Don't use a vendor provided tool comparison in your evaluation report. The fact that the vendor-executed tool comparison shows that vendor's tool scoring best in most (some vendors take it that far to score best in all...ghehe) categories, should ring a bell: Something fishy is probably going on.

It's easy to twist a tool comparison in your own advantage:
a) you lie (it's called marketing)
b) you base the competition's data on some old, no longer supported product version that no one really remembers
c) you take only those categories (and give them complicated names) that you score good in, and lie about the competition

It's not the vendors fault really. It is ,however, embarassing to see a tool comparison literally copy/pasted from a white paper or website end up in a tool evaluation report. Sure it saves time making the report, but the potential for losing a year or two in extra work due to your wrong choice or laziness in making the report is very much there.

In a bid to help domain-specific modeling tool evaluators, we added a MetaEdit+ feature list to our website. We did not feel our opinion about a competing tool should matter to you, hence we left the column "other tool" empty, for you fill out. Also did we not feel qualified to categorize our tool features as "best", "average" etc. so we just kept it to "supported" or not. Should you feel we missed some categories then we will be glad to add them there.

Friday, December 15, 2006

More on templates

It was nice to see Microsofts' Gareth J agree with me when it comes to providing DSL tool users with ready language templates, i.e. generally a bad idea. It just leaves me to wonder about Microsofts' DSL tool strategy to provide users with complete ready languages (not leaving it just to templates but go the whole nine yards in providing organization A a method that organization B says is probably best for them, without knowing a whole lot about how exactly software is developed in organization B). At least, this is what the media tells me to be the strategy Redmond will follow and of course the media does not always get it right, but this most often happens when editors think they understand a new technology (...but then they don't...and still write a story on it), my guess is that they often get it right on strategy. Especially when interviewing and quoting team members and project leaders.

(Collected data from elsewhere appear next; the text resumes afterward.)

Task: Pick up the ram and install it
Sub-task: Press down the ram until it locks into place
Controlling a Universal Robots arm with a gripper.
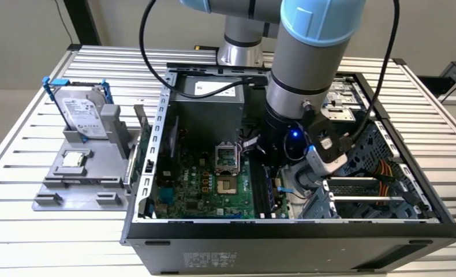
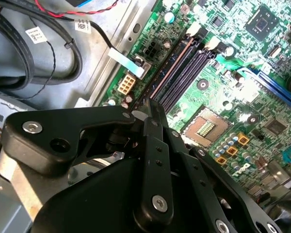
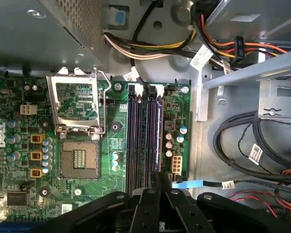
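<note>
The ram (image 2: 169, 69) is a thin dark stick seen edge-on, standing over the outer memory slots (image 3: 136, 136) of the green motherboard (image 1: 201, 190) inside the open computer case. In both wrist views my gripper (image 2: 146, 104) is shut on the ram (image 3: 155, 138) at one end, its black fingers (image 3: 148, 204) pressed close together. The stick runs along the slot line and looks level with the slots; whether it is seated I cannot tell. In the exterior view the arm reaches down into the case, with the gripper (image 1: 274, 173) low over the ram (image 1: 269, 195).
An open processor socket (image 3: 77, 162) lies beside the slots. Cable bundles (image 3: 252, 141) and drive bays (image 1: 370, 190) crowd the exterior view's right of the case. A grey fixture (image 1: 82, 173) outside the case holds a silver hard drive (image 1: 82, 109) and a small square chip (image 1: 74, 158).
</note>
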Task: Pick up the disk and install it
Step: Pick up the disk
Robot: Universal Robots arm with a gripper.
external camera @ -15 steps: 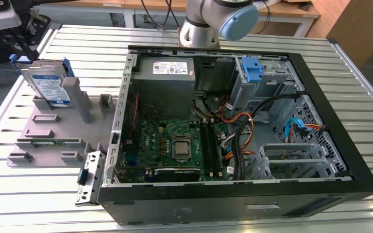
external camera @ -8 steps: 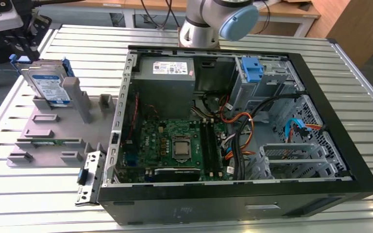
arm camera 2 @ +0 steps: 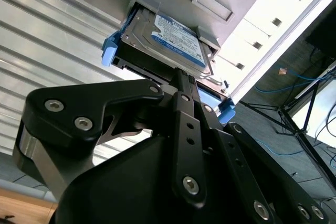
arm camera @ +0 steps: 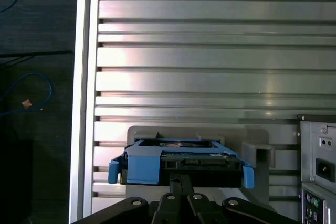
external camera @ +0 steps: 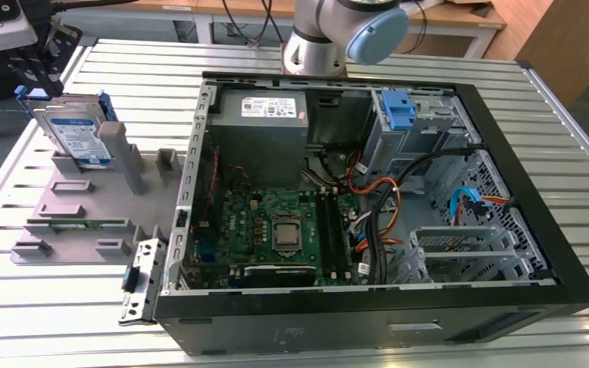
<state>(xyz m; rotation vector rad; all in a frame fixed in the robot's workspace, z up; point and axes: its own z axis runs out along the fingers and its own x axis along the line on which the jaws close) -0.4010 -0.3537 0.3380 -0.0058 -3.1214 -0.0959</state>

I wrote my earlier post on language templates with in mind the idea we at MetaCase have that it is probably best to allow the organization that uses the DSL to define that DSL... themselves and make defining tool support for the DSL (in the end that is what we need) convenient.
There are several reasons for this conclusion:
  1. MetaCase employees only know a lot about Domain-Specific Modeling tools, we do not pretend to know how software is or should be developed in different vertical problem domains
  2. Providing a ready-language to many (say more than 2) ALWAYS leans toward the one-size-fits-all problem that we see with UML: users want to change it to become more domain-specific, which if you would, often suffers from its original version legacy: The template problem.
  3. Allowing users to define their own, makes them think more and in different ways about their problem domain, which has the effect that they will start to understand their problem domain better, which is undeniably a big advantage, which can lead to more concrete advantages
Of course there may be the argument that MS focuses on horizontal domains instead of the presumably vertical domains that we at MetaCase focus on but even then I feel that many of my arguments still stand: It is better to allow companies to define their own DSL and code generators, this is what makes them really domain-specific, which provides the biggest benefits.